- Opening Delimiter -

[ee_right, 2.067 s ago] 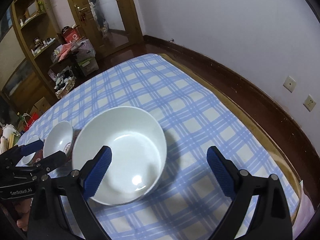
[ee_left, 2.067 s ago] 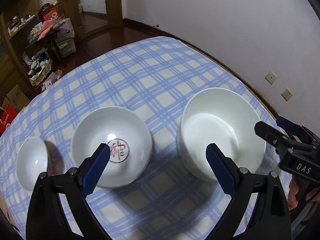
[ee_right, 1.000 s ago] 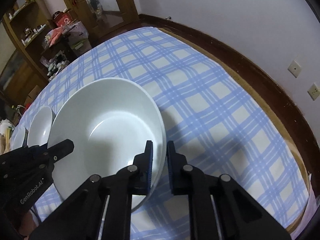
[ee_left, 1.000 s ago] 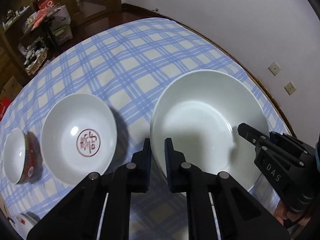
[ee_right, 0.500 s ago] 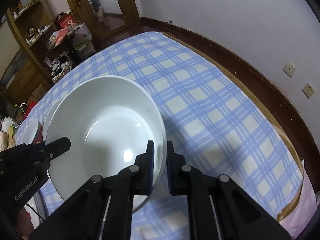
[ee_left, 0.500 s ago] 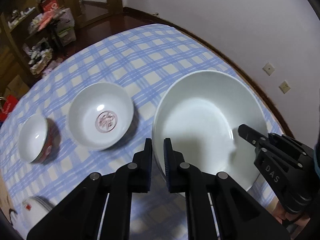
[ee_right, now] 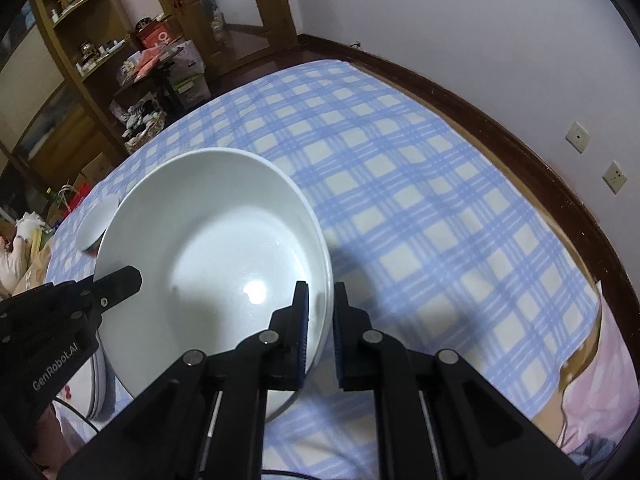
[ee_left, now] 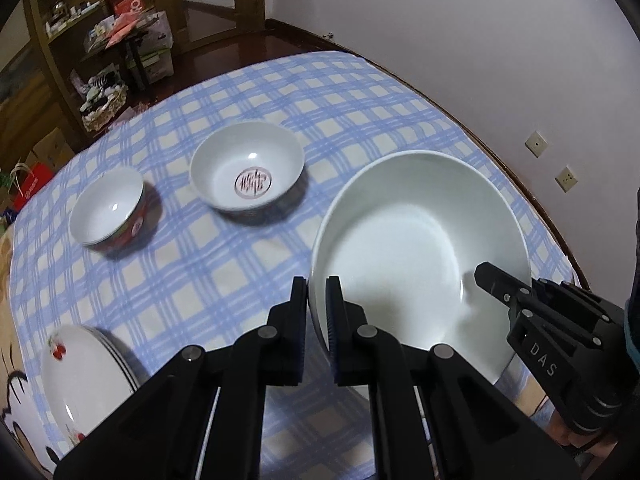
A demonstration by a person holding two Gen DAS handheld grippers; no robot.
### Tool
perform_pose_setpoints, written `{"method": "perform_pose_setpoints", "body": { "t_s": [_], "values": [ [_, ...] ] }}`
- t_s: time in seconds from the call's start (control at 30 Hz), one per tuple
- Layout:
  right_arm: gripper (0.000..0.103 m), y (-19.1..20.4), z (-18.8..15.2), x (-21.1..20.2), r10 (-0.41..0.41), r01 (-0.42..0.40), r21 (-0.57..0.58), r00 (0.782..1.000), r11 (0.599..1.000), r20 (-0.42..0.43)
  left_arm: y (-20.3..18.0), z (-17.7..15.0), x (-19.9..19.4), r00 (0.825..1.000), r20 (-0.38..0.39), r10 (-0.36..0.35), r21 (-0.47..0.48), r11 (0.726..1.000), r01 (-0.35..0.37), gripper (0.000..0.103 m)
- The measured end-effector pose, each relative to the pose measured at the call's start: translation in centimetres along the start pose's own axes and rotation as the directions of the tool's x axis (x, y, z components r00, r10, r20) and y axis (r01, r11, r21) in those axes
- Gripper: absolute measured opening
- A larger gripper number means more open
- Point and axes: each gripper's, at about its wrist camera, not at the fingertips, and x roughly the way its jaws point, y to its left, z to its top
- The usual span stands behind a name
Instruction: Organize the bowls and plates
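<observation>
A large white bowl (ee_left: 420, 248) (ee_right: 208, 248) hangs above the blue checked tablecloth, held from both sides. My left gripper (ee_left: 317, 312) is shut on its left rim, and my right gripper (ee_right: 320, 320) is shut on its right rim. Each gripper shows in the other's view, the right gripper (ee_left: 496, 280) at the far rim and the left gripper (ee_right: 120, 284) likewise. A medium bowl with a red emblem (ee_left: 248, 172) stands on the cloth. To its left sits a small red-sided bowl (ee_left: 108, 212). A stack of cherry-patterned plates (ee_left: 80, 376) lies at the lower left.
The round table (ee_right: 440, 208) carries the checked cloth, with open cloth to the right of the held bowl. A wall with sockets (ee_right: 578, 136) runs close behind the table. Shelves and boxes (ee_left: 120, 40) stand across the room beyond the table's far left edge.
Both grippers closed on the big bowl's rim and lifted it off the cloth. The view has pulled up and back, so the small bowl and the plate stack now show.
</observation>
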Motion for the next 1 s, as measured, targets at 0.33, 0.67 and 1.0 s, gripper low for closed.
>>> {"method": "perform_pose_setpoints", "body": {
  "t_s": [0.33, 0.67, 1.0],
  "values": [
    [0.005, 0.6, -3.6, 1.2, 0.041, -0.040, 0.015, 0.997, 0.999, -0.058, 2.6, -3.8, 3.3, 0.995, -0.097, 0.006, -0.074, 0.997, -0.013, 0.009],
    [0.005, 1.8, -4.0, 2.9, -0.003, 0.000, -0.031, 0.995, 1.000, -0.095, 3.2, -5.2, 4.3, 0.996, -0.085, -0.003, -0.072, 0.997, -0.003, 0.008],
    [0.007, 1.4, -4.1, 3.6, 0.018, -0.019, -0.008, 0.991, 1.000, -0.132, 3.5, -5.2, 4.1, 0.996, -0.090, -0.012, -0.072, 0.997, 0.005, 0.012]
  ]
}}
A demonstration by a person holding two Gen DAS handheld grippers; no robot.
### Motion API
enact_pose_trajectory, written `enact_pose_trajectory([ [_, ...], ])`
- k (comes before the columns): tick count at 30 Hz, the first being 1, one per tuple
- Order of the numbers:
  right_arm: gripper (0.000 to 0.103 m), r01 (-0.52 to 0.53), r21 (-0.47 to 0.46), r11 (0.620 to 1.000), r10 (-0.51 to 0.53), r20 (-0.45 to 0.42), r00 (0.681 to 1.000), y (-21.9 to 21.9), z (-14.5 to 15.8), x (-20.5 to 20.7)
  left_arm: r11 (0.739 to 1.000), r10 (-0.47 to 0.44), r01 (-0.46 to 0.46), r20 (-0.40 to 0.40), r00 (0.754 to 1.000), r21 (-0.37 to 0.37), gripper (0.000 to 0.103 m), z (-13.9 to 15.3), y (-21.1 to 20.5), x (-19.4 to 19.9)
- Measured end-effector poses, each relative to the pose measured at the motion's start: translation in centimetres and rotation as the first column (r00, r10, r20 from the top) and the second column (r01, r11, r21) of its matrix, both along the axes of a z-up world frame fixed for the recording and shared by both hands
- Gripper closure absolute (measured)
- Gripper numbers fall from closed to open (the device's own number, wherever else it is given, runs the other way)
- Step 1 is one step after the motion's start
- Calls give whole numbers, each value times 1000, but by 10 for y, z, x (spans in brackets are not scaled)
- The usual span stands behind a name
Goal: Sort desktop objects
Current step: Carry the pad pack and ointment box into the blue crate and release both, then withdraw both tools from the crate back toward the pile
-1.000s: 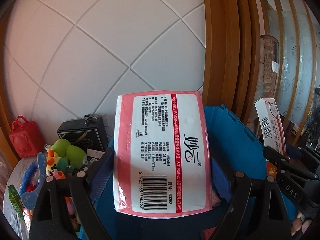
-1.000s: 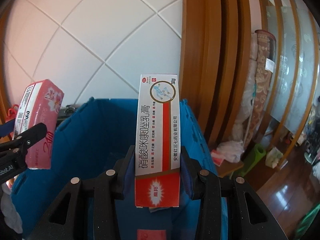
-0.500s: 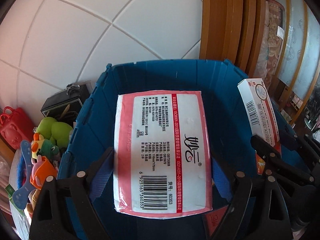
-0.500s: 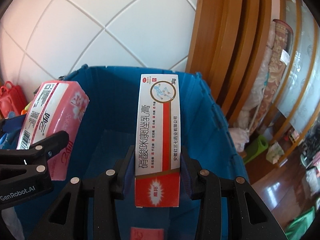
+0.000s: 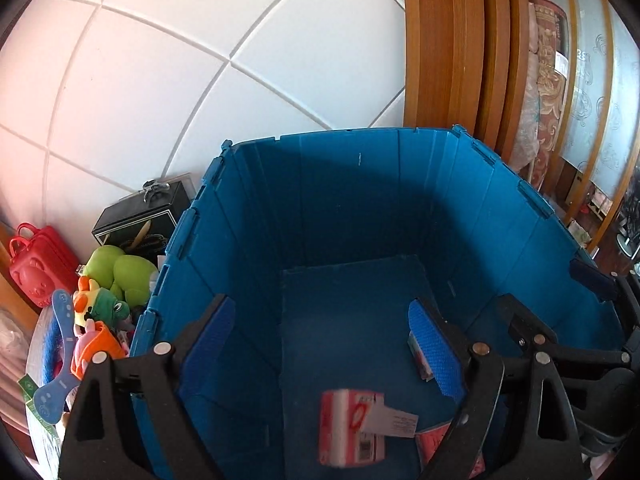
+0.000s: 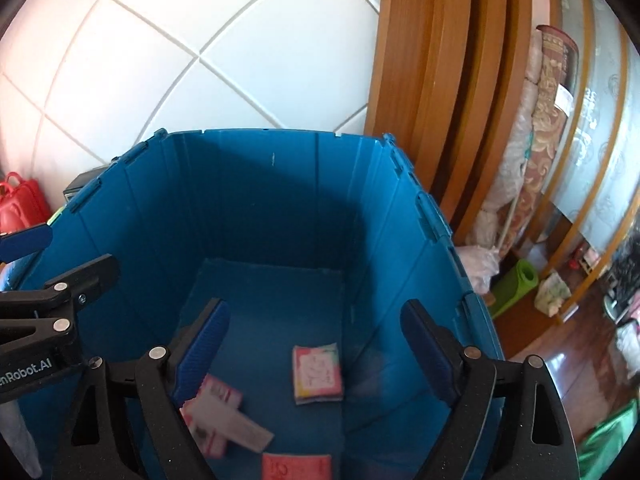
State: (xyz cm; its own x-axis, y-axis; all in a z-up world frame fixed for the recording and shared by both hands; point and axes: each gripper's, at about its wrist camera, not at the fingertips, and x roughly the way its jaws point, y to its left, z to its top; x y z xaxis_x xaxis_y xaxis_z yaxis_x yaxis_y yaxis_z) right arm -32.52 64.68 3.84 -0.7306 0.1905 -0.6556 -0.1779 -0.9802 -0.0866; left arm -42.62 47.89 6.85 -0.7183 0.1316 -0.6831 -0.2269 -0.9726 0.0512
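Both my tongs hang over the blue crate (image 5: 360, 200). My left tongs (image 5: 320, 348) are spread and empty; my right tongs (image 6: 316, 348) are opening, nothing between them. The pink tissue pack (image 5: 352, 428) and the ointment box (image 6: 236, 428) lie on the crate floor. I judge the drop step is done. Next I must fetch another object, perhaps from the toys (image 5: 108, 280) beside the crate.

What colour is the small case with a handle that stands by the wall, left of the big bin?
Red. The case shows best in the left wrist view.
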Motion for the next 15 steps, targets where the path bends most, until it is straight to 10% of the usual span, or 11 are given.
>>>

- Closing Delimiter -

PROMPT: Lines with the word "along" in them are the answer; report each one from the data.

YOUR SOLUTION:
- The measured end-effector pose, each relative to the pose measured at the call's start: translation in centimetres along the start pose's own axes and rotation as the directions of the tool's x axis (x, y, z components r00, r10, r20) and y axis (r01, r11, r21) in those axes
- Measured end-effector poses, each relative to the pose measured at the motion's start: translation in centimetres and rotation as the first column (r00, r10, r20 from the top) and the second column (r01, r11, r21) of its matrix, both along the axes of a z-up world frame fixed for the recording and shared by both hands

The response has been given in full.